### WHAT YOU ARE ASKED TO DO
Beginning with the line that contains "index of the" and ending with the line that contains "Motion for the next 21", reproduce the lines of the entries below exactly, omitting pictures.

(Beginning of TASK MATERIAL)

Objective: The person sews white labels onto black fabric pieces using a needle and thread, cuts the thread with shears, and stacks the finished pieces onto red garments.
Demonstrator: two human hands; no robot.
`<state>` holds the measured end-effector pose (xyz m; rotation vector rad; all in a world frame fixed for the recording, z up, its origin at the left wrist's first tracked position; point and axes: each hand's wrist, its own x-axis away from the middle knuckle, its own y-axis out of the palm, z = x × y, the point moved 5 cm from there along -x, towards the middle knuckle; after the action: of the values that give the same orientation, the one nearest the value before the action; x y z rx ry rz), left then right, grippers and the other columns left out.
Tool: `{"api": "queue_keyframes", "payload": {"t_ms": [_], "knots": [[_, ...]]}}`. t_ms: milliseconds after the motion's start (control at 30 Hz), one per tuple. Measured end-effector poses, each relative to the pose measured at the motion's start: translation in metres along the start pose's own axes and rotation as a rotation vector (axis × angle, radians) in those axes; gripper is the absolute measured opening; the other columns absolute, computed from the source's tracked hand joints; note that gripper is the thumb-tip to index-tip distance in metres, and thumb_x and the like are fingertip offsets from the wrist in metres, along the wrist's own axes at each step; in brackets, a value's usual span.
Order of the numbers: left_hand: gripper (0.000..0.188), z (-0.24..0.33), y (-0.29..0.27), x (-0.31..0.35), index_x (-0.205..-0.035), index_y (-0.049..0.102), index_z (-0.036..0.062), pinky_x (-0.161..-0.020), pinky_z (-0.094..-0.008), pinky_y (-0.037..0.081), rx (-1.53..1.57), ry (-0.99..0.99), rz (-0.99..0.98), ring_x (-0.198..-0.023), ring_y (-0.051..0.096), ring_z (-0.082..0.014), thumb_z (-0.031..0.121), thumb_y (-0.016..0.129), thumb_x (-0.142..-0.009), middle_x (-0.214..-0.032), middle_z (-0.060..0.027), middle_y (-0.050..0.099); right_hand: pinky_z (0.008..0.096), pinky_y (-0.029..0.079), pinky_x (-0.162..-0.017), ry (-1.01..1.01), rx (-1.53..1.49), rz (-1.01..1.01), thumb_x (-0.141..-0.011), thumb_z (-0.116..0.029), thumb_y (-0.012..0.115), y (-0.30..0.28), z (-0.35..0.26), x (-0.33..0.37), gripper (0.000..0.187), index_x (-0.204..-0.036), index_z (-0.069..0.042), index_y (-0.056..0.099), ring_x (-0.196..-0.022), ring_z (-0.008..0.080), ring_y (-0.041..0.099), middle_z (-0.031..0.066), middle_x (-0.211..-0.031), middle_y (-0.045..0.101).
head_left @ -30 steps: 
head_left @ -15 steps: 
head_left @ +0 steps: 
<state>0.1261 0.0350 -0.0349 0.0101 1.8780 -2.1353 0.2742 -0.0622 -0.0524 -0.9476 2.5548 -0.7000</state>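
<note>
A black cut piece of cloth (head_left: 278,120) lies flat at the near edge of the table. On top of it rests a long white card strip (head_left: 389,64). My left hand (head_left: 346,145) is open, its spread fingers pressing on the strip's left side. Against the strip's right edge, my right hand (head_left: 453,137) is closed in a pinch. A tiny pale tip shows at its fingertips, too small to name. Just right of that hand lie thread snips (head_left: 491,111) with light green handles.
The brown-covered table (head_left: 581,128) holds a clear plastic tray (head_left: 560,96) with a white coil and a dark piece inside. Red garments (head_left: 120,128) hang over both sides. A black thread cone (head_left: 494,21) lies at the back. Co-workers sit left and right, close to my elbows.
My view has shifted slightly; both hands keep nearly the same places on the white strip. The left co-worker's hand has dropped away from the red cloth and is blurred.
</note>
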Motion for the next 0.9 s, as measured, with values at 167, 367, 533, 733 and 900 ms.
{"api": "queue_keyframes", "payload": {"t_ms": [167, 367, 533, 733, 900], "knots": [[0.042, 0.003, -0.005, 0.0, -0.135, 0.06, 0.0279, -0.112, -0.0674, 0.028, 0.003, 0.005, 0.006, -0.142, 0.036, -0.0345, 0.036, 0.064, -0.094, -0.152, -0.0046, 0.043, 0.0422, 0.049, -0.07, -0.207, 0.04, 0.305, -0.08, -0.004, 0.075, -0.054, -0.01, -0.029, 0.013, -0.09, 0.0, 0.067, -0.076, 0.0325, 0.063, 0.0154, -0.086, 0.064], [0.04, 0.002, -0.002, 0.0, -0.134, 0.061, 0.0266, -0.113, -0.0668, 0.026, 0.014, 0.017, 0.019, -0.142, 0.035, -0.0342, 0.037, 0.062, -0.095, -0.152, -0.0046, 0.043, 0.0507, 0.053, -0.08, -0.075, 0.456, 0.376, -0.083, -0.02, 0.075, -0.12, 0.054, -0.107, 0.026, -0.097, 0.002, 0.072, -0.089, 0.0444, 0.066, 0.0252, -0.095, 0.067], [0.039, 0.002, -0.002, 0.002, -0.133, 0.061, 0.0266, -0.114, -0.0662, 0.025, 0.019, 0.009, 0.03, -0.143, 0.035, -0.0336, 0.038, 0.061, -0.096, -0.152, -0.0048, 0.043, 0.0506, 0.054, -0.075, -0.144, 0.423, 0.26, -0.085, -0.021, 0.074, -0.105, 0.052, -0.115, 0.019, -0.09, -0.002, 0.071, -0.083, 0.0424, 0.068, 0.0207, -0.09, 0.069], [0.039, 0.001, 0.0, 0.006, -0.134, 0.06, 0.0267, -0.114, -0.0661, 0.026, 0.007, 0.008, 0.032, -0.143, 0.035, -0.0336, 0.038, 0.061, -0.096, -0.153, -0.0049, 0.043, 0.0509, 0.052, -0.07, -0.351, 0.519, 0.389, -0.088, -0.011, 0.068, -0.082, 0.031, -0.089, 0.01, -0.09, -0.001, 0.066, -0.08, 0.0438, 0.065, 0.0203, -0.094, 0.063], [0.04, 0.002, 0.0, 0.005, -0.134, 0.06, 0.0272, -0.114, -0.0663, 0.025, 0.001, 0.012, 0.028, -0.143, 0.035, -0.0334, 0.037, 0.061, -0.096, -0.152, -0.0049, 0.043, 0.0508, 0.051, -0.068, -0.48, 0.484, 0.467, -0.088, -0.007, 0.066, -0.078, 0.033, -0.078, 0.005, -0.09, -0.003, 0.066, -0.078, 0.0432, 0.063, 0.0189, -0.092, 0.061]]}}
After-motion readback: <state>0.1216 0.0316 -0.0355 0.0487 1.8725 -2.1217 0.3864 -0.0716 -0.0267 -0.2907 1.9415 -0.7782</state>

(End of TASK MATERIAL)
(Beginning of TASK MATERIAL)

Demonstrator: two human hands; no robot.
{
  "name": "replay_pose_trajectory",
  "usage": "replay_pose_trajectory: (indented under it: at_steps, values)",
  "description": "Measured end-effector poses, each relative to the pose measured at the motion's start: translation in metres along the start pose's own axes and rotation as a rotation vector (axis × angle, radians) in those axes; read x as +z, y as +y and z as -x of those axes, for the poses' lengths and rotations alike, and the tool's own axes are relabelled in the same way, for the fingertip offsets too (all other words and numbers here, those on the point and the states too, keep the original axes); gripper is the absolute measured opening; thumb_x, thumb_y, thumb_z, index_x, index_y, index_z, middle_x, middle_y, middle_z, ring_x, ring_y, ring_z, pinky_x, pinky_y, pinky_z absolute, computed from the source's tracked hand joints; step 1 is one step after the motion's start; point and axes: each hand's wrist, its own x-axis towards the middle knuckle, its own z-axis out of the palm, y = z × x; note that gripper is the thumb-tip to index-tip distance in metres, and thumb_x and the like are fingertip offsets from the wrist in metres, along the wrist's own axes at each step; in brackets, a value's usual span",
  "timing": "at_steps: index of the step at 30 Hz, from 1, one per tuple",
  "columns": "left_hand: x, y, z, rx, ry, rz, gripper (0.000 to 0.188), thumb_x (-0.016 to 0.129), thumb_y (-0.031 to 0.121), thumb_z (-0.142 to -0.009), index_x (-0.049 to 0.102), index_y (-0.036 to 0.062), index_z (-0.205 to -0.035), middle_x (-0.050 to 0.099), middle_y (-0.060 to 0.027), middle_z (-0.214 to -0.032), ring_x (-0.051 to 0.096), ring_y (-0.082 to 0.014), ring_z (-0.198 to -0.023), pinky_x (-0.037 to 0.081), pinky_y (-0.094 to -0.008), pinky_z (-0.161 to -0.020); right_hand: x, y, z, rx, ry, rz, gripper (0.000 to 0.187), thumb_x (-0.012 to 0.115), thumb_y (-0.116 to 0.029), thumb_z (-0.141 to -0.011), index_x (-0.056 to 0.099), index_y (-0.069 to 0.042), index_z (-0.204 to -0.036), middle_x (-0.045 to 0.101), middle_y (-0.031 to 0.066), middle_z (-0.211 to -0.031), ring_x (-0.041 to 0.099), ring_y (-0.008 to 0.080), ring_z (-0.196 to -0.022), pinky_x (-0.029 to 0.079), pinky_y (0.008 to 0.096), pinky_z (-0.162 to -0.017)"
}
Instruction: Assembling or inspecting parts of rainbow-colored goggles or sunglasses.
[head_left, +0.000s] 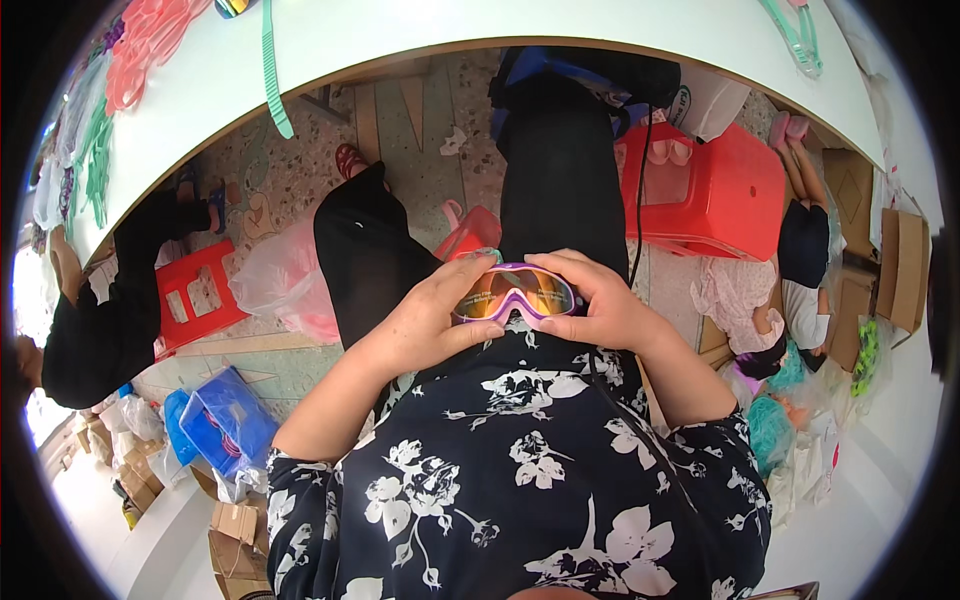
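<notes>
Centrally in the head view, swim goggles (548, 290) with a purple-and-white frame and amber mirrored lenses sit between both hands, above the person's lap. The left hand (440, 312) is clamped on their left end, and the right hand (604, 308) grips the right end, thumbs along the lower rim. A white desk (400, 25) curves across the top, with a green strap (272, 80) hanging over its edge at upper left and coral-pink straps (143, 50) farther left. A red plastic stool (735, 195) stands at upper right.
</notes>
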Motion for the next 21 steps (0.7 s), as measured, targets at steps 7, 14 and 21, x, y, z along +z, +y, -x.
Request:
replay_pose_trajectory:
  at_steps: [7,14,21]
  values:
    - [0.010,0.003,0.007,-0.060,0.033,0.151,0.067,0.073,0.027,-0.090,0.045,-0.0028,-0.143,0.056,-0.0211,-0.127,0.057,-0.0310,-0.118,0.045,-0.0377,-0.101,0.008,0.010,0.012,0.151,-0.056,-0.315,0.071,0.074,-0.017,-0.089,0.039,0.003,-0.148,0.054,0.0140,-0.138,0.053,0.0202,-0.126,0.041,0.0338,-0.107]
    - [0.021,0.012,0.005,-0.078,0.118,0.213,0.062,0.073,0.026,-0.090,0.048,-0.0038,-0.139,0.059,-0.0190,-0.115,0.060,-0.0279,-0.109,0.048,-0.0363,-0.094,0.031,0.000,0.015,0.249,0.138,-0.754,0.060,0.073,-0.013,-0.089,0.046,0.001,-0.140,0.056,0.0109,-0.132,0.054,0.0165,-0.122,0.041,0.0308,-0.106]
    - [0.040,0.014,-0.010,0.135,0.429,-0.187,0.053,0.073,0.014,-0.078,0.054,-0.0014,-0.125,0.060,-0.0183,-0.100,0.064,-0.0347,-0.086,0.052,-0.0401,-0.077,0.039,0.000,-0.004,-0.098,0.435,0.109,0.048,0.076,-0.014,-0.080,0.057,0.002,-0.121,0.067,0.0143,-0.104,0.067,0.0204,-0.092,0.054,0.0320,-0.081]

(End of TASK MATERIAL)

### ANSWER FOR THIS EXERCISE
  "timing": "at_steps: index of the step at 30 Hz, from 1, one per tuple",
  "columns": "left_hand: x, y, z, rx, ry, rz, gripper (0.000 to 0.188), thumb_x (-0.016 to 0.129), thumb_y (-0.031 to 0.121), thumb_z (-0.142 to -0.009), index_x (-0.049 to 0.102), index_y (-0.036 to 0.062), index_z (-0.205 to -0.035), middle_x (-0.050 to 0.099), middle_y (-0.060 to 0.027), middle_z (-0.214 to -0.032), ring_x (-0.051 to 0.096), ring_y (-0.082 to 0.014), ring_z (-0.198 to -0.023), pinky_x (-0.037 to 0.081), pinky_y (-0.094 to -0.008), pinky_z (-0.161 to -0.020); right_hand: x, y, z, rx, ry, rz, gripper (0.000 to 0.187), thumb_x (-0.012 to 0.115), thumb_y (-0.116 to 0.029), thumb_z (-0.141 to -0.011), index_x (-0.056 to 0.099), index_y (-0.069 to 0.042), index_z (-0.204 to -0.036), middle_x (-0.045 to 0.101), middle_y (-0.031 to 0.066), middle_z (-0.211 to -0.031), ring_x (-0.041 to 0.099), ring_y (-0.008 to 0.080), ring_z (-0.196 to -0.022), pinky_x (-0.029 to 0.079), pinky_y (0.008 to 0.096), pinky_z (-0.162 to -0.017)"
}
Instruction: Assembling or inspecting parts of rainbow-colored goggles or sunglasses.
[head_left, +0.000s] 
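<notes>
Centrally in the head view, swim goggles (548, 290) with a purple-and-white frame and amber mirrored lenses sit between both hands, above the person's lap. The left hand (440, 312) is clamped on their left end, and the right hand (604, 308) grips the right end, thumbs along the lower rim. A white desk (400, 25) curves across the top, with a green strap (272, 80) hanging over its edge at upper left and coral-pink straps (143, 50) farther left. A red plastic stool (735, 195) stands at upper right.
</notes>
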Motion for the next 21 steps (0.7 s), as measured, targets at steps 7, 14 and 21, x, y, z along +z, +y, -x.

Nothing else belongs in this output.